COLUMN: Another reunion brings updates
I just attended my high school reunion. The year is insignificant because you don’t count them anymore after such a long time. Suffice it to say we are getting very long in the tooth.
It was fun to meet old friends and renew old friendships. It was quite a revelation to see how some had aged, so I went home and looked in the mirror and sure enough that aging process included me.

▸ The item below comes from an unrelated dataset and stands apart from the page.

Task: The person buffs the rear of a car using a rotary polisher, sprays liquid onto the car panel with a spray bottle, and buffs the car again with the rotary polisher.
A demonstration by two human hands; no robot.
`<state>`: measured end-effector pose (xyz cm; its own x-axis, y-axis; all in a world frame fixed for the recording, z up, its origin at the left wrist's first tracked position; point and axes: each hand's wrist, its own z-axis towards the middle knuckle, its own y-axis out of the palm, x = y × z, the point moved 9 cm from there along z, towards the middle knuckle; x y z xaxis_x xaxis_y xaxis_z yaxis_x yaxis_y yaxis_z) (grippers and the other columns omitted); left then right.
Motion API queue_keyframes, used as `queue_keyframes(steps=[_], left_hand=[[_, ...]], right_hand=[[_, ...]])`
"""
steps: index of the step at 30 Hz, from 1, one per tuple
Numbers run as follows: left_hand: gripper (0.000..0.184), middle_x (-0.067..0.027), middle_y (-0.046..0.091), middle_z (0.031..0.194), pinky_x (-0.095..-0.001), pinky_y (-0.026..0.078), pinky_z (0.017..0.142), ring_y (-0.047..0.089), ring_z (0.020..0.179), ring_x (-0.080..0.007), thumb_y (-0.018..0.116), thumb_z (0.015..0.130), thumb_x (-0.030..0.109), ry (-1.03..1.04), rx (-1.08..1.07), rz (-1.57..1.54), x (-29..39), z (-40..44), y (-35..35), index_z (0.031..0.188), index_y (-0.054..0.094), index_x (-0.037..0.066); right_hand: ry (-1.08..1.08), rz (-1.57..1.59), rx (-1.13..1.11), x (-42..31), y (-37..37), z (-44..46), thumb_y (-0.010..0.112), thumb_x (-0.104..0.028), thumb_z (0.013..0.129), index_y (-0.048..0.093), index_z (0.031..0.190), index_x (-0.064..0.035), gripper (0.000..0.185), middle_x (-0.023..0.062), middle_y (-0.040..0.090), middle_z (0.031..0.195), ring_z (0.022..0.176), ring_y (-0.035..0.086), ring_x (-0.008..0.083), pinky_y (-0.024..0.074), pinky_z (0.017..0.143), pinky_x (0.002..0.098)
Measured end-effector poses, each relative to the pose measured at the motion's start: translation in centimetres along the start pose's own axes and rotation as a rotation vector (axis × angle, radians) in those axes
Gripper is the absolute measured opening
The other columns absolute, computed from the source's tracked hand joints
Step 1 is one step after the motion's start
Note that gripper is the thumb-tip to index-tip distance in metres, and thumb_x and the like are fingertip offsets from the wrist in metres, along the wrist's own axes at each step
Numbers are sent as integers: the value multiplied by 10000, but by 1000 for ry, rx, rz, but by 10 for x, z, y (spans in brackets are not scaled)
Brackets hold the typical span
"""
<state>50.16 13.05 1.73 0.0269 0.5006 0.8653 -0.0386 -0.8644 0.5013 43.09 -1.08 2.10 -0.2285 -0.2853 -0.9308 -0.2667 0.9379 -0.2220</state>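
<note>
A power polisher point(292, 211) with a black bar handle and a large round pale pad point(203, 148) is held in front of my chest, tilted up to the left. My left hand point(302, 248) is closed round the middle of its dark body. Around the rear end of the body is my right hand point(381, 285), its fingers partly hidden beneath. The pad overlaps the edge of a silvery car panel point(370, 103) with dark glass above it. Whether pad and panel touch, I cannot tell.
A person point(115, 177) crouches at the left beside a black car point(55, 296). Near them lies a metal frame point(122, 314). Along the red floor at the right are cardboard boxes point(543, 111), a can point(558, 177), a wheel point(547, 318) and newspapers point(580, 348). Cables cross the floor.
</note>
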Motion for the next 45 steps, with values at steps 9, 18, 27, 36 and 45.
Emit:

Can’t be, I’m not as old as these old codgers? But some were just ageless, and had entered our twilight years way ahead of most of the classmates because they had escaped shortcomings of the body, and age seemed to have slipped by them. There were especially two girls who still held their beauty well, and it was fun to bang their ear to discover how in the world they managed to maintain such everlasting youth.
As you might suspect, the topic usually discussed was our health. There was lots of discussion about medical procedures we had gone through and of course the list of medicines we are taking made for very long conversations.
There were some very unique former occupations. And some of these elderly people so loved what they have been doing all of their life that they refuse to succumb to retirement and are still going to work every day.
One such couple was memorable. Cherie (Brooks) Reilly and her husband, Mike Reilly, own and operate a small farm near Pittsburgh. They grow pumpkins — acres and acres of pumpkins. They also offer hayrack rides through their wooded farm to the pumpkin patches, where youngsters can pick their own pumpkin. They also have a corn maze, a petting zoo, amusement rides, and during the Christmas season, they offer hayrack rides out to pick out a Christmas tree.
Now if this sounds rather innocuous, it is not. They have thousands of people come to their farm each weekend, and they must employ parking attendants to park the automobiles that come to their farm throughout the fall.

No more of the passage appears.